|Year : 2022 | Volume
| Issue : 1 | Page : 79-81
Mask ventilation in frontonasal meningoencephalocele: Case report
Shipra Verma, Konish Biswas, Sanjay Agrawal, Roshan Andleeb
Department of Anaesthesiology, All India Institute of Medical Sciences, Rishikesh, Uttarakhand, India
|Date of Submission||18-Oct-2020|
|Date of Acceptance||26-Jan-2021|
|Date of Web Publication||19-Jul-2021|
Prof. Sanjay Agrawal
Department of Anaesthesiology, All India Institute of Medical Sciences, Rishikesh 249203, Uttarakhand
Source of Support: None, Conflict of Interest: None
| Abstract|| |
Frontonasal encephalocele is a rare anatomical variant of the meningoencephalocele. Peri-operative anesthesia concerns involve anticipated difficult mask ventilation as well as surgical complications such as compression and rupture of meningoencephalocele. The compression of encephalocele is associated with raised intracranial pressure (ICP) and even rupture of overlying skin leading to cerebrospinal fluid leak, hemorrhage, exposure of underlying frontal lobe, meningitis, seizures, and even death. We report a case of 6-year-old female presenting with rare variant of frontonasal encephalocele for bifrontal craniotomy, excision of encephalocele, and repair. Difficult mask ventilation was anticipated, and patient airway was managed with use of size 4 anatomical mask.

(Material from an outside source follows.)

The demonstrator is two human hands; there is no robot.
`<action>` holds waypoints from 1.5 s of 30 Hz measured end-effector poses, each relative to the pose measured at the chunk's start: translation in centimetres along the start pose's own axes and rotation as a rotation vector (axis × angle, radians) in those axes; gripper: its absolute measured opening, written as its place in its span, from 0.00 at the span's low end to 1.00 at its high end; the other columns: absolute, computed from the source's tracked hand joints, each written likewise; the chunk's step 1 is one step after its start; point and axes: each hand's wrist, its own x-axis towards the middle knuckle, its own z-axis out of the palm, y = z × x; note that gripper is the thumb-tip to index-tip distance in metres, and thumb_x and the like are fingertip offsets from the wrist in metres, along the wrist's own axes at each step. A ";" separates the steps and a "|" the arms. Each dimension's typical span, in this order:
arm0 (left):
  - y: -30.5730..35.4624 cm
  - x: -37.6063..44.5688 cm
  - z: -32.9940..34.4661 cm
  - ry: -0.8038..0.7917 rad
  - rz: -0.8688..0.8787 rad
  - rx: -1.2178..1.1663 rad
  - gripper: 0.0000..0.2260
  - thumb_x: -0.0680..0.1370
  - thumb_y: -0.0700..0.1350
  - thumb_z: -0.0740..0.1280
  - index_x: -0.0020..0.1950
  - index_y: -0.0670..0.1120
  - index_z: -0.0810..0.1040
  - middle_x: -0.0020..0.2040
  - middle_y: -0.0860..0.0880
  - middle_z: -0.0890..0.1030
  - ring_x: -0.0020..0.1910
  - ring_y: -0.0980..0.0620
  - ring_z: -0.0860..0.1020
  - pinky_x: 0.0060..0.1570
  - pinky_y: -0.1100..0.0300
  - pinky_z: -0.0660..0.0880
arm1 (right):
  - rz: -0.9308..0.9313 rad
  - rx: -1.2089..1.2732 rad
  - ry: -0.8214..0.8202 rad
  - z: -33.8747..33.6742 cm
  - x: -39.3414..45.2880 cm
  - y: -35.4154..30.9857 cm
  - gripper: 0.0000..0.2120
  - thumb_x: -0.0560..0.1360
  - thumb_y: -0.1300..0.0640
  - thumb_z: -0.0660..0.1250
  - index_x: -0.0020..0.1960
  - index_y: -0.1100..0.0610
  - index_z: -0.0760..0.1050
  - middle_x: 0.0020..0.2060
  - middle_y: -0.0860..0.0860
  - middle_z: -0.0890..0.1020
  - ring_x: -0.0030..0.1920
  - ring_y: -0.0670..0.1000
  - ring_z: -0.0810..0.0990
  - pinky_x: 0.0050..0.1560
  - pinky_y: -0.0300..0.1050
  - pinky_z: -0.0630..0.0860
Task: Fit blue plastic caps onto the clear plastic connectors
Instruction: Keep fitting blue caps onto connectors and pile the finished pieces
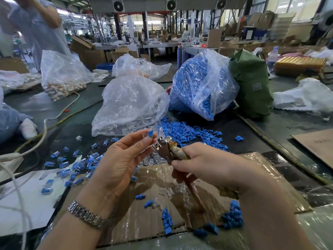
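Observation:
My left hand (124, 157) pinches a clear connector with a blue cap (150, 134) between its fingertips, held up over the table. My right hand (203, 165) grips the handle of a metal pliers-like tool (166, 147), whose jaws sit right beside the capped connector. Loose blue caps (191, 135) lie in a heap behind my hands. Several clear connectors (173, 191) lie on the taped cardboard (149, 179) below. Capped pieces (75, 170) are scattered at the left.
A clear bag of connectors (129, 105) and a bag full of blue caps (201, 83) stand behind the heap. A green sack (252, 83) is to the right. White cable (45, 127) runs along the left. A person stands far left.

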 end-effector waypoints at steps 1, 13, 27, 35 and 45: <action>0.0 0.0 0.1 -0.003 0.001 0.019 0.12 0.68 0.40 0.75 0.51 0.45 0.88 0.55 0.42 0.86 0.55 0.48 0.85 0.50 0.60 0.81 | -0.005 0.008 -0.001 0.1 0.0 -0.1 0.14 0.82 0.54 0.64 0.49 0.64 0.80 0.45 0.56 0.87 0.46 0.57 0.85 0.57 0.61 0.79; -0.3 -0.6 0.5 -0.009 0.066 0.237 0.18 0.64 0.50 0.79 0.52 0.48 0.87 0.53 0.43 0.87 0.57 0.43 0.84 0.61 0.50 0.76 | -0.017 0.055 0.000 0.5 0.0 0.2 0.14 0.84 0.52 0.62 0.47 0.61 0.78 0.44 0.55 0.87 0.49 0.57 0.86 0.59 0.61 0.79; -0.7 -0.3 0.6 0.024 0.213 0.414 0.11 0.71 0.45 0.75 0.53 0.50 0.87 0.51 0.47 0.87 0.55 0.50 0.84 0.56 0.62 0.80 | -0.039 0.046 0.064 1.5 0.9 0.1 0.20 0.83 0.43 0.60 0.42 0.58 0.73 0.35 0.57 0.84 0.35 0.57 0.85 0.47 0.57 0.83; 0.3 -0.9 -0.2 0.078 0.232 0.775 0.08 0.78 0.40 0.68 0.46 0.52 0.83 0.37 0.54 0.81 0.34 0.58 0.77 0.37 0.65 0.77 | 0.138 -0.253 0.343 -1.6 1.4 2.5 0.14 0.78 0.42 0.68 0.45 0.53 0.72 0.39 0.51 0.79 0.38 0.52 0.78 0.38 0.48 0.72; -0.6 -1.3 0.2 -0.068 0.198 1.554 0.19 0.70 0.62 0.59 0.33 0.49 0.79 0.36 0.54 0.75 0.37 0.58 0.74 0.44 0.57 0.68 | 0.458 -0.537 0.323 0.1 3.4 4.4 0.17 0.78 0.42 0.67 0.51 0.55 0.67 0.58 0.57 0.71 0.59 0.60 0.70 0.63 0.60 0.73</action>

Keywords: Case report, frontonasal meningoencephalocele, mask ventilation
|How to cite this article:|
Verma S, Biswas K, Agrawal S, Andleeb R. Mask ventilation in frontonasal meningoencephalocele: Case report. J Pediatr Neurosci 2022;17:79-81
| Introduction|| |
Meningoencephalocele is a rare neural tube defect characterized by protrusion of the brain, cerebrospinal fluid (CSF), and overlying leptomeninges through a cranial defect. The frontal bone is a less common location of meningoencephalocele, and the frontonasal variety represents a rare anatomical subtype of the same. In frontonasal meningoencephalocele, cranial contents herniate from the junction of frontal and nasal bones and appear at the root of the nose. Difficult mask ventilation is always a concern in such cases owing to the location of pathology. We describe the airway management in a case of frontonasal meningoencephalocele associated with cerebellar tonsillar ectopia posted for bifrontal craniotomy and excision of encephalocele.
| Case Report|| |
A 6-year-old female patient weighing 20 kg was admitted in neurosurgery with a complaint of painless swelling measuring 3.5 cm × 4 cm in the glabellar region and extending till the nasal alae [[Figure 1]A and B]. It was present since birth, gradually increasing to achieve present size, soft in consistency with multiple nodular growths on the overlying skin. The swelling increased in size on coughing. On clinical examination, neurological deficit, vision impairment, mental retardation, or delayed developmental milestones were absent. Imaging revealed a midline defect in frontal bone with herniation of bilateral frontal lobes with CSF-filled meningeal sac [[Figure 1]C] and associated cerebellar tonsillar ectopia with 16 mm descent into the foramen magnum and corpus callosum agenesis. A diagnosis of frontonasal meningoencephalocele associated with cerebellar tonsillar ectopia was made. The child was taken up for bifrontal craniotomy and excision of encephalocele under general anesthesia.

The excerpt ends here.